== Dataset records ==

──────────────────────────────

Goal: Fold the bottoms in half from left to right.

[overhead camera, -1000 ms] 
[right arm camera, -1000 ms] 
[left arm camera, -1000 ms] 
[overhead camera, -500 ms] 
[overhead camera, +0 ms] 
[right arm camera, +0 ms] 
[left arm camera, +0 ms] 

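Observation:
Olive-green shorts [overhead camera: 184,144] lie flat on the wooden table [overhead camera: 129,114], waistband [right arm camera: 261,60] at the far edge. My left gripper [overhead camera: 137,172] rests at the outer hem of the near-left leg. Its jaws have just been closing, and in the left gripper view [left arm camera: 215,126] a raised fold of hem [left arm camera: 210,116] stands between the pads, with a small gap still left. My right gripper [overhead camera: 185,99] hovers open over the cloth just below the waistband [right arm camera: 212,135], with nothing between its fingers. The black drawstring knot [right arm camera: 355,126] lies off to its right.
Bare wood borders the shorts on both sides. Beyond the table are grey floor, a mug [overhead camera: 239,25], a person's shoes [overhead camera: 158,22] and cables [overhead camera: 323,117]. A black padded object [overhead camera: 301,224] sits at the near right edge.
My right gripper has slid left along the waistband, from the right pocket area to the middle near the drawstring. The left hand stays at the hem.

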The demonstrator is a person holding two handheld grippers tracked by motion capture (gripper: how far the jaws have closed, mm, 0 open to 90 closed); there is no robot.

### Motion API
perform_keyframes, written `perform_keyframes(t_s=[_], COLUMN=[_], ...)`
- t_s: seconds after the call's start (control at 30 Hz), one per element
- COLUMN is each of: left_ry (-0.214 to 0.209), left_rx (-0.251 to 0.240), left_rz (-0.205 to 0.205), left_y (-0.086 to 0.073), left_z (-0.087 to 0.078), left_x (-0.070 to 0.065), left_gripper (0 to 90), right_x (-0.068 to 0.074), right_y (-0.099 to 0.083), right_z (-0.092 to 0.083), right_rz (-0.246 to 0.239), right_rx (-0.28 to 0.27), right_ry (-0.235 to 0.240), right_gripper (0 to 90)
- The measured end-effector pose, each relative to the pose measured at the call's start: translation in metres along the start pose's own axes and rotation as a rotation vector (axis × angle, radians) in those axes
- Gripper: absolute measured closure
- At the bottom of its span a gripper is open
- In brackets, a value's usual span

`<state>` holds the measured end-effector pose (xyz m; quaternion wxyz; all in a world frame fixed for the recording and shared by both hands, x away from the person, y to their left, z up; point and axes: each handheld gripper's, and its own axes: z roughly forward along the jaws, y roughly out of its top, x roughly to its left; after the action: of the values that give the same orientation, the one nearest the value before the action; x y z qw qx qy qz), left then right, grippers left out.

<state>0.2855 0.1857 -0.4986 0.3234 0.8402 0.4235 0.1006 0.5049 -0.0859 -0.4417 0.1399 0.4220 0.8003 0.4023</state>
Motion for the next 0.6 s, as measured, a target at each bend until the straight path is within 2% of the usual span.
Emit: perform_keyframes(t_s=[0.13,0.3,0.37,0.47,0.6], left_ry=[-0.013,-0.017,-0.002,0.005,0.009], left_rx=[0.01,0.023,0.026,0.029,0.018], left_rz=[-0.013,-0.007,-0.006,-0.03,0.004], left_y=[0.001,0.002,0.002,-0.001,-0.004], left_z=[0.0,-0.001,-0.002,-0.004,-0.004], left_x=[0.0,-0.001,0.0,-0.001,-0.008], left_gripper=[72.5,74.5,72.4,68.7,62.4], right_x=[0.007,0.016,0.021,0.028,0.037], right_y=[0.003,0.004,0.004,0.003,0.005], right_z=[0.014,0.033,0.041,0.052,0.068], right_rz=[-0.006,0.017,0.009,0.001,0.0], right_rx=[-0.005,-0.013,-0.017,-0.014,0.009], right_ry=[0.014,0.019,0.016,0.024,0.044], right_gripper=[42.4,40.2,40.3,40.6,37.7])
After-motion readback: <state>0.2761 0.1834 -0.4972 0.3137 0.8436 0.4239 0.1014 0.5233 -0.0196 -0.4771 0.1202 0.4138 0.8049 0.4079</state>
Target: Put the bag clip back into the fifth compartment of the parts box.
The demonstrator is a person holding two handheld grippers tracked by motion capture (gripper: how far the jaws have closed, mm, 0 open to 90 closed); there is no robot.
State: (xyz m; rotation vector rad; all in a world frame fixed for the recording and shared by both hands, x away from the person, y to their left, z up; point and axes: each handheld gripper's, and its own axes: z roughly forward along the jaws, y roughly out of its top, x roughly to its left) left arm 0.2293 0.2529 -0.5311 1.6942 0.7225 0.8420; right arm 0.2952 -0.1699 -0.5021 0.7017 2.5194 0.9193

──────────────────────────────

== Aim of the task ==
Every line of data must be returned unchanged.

== Task output ==
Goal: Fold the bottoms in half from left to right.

[overhead camera, -1000 ms] 
[right arm camera, -1000 ms] 
[left arm camera, -1000 ms] 
[overhead camera, -500 ms] 
[overhead camera, +0 ms] 
[right arm camera, +0 ms] 
[left arm camera, +0 ms] 

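Observation:
Olive-green shorts [overhead camera: 184,144] lie flat on the wooden table [overhead camera: 129,114], waistband [right arm camera: 261,60] at the far edge. My left gripper [overhead camera: 137,172] rests at the outer hem of the near-left leg. Its jaws have just been closing, and in the left gripper view [left arm camera: 215,126] a raised fold of hem [left arm camera: 210,116] stands between the pads, with a small gap still left. My right gripper [overhead camera: 185,99] hovers open over the cloth just below the waistband [right arm camera: 212,135], with nothing between its fingers. The black drawstring knot [right arm camera: 355,126] lies off to its right.
Bare wood borders the shorts on both sides. Beyond the table are grey floor, a mug [overhead camera: 239,25], a person's shoes [overhead camera: 158,22] and cables [overhead camera: 323,117]. A black padded object [overhead camera: 301,224] sits at the near right edge.
My right gripper has slid left along the waistband, from the right pocket area to the middle near the drawstring. The left hand stays at the hem.
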
The demonstrator is a person holding two handheld grippers tracked by motion capture (gripper: how far the jaws have closed, mm, 0 open to 90 closed); there is no robot.

### Motion API
perform_keyframes, written `perform_keyframes(t_s=[_], COLUMN=[_], ...)`
- t_s: seconds after the call's start (control at 30 Hz), one per element
- COLUMN is each of: left_ry (-0.214 to 0.209), left_rx (-0.251 to 0.240), left_rz (-0.205 to 0.205), left_y (-0.086 to 0.073), left_z (-0.087 to 0.078), left_x (-0.070 to 0.065), left_gripper (0 to 90), right_x (-0.068 to 0.074), right_y (-0.099 to 0.083), right_z (-0.092 to 0.083), right_rz (-0.246 to 0.239), right_rx (-0.28 to 0.27), right_ry (-0.235 to 0.240), right_gripper (0 to 90)
- The measured end-effector pose, each relative to the pose measured at the call's start: translation in metres along the start pose's own axes and rotation as a rotation vector (axis × angle, radians) in those axes
- Gripper: absolute measured closure
- At the bottom of its span a gripper is open
- In brackets, a value's usual span

`<state>` holds the measured end-effector pose (xyz m; quaternion wxyz; all in a world frame fixed for the recording and shared by both hands, x away from the person, y to their left, z up; point and axes: each handheld gripper's, and its own axes: z roughly forward along the jaws, y roughly out of its top, x roughly to its left; after the action: of the values that give the same orientation, the one nearest the value before the action; x y z qw qx qy qz), left then right, grippers left out.

<state>0.2855 0.1857 -0.4986 0.3234 0.8402 0.4235 0.1006 0.5049 -0.0859 -0.4417 0.1399 0.4220 0.8003 0.4023</state>
Motion for the next 0.6 s, as measured, a target at each bend until the straight path is within 2% of the usual span.
Emit: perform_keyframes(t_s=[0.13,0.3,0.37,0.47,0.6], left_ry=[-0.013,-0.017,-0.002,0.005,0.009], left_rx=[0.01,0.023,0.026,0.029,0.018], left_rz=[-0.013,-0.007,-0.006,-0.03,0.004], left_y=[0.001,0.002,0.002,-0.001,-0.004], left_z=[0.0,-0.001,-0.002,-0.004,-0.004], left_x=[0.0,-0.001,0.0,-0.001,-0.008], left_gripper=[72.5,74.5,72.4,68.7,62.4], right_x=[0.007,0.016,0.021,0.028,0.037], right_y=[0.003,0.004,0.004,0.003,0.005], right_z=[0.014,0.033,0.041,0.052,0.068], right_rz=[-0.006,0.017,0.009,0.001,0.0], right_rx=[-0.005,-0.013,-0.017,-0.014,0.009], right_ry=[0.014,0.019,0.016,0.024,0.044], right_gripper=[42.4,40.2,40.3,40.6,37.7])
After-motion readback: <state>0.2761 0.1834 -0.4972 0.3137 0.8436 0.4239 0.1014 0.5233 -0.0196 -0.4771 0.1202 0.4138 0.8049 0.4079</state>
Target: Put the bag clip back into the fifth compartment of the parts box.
The demonstrator is a person holding two handheld grippers tracked by motion capture (gripper: how far the jaws have closed, mm, 0 open to 90 closed); there is no robot.
State: (xyz m; rotation vector rad; all in a world frame fixed for the recording and shared by both hands, x away from the person, y to their left, z up; point and axes: each handheld gripper's, and its own axes: z roughly forward along the jaws, y roughly out of its top, x roughly to its left) left arm 0.2293 0.2529 -0.5311 1.6942 0.7225 0.8420; right arm 0.2952 -0.1699 -0.5021 0.7017 2.5194 0.9193

Fully answered, the exercise is complete.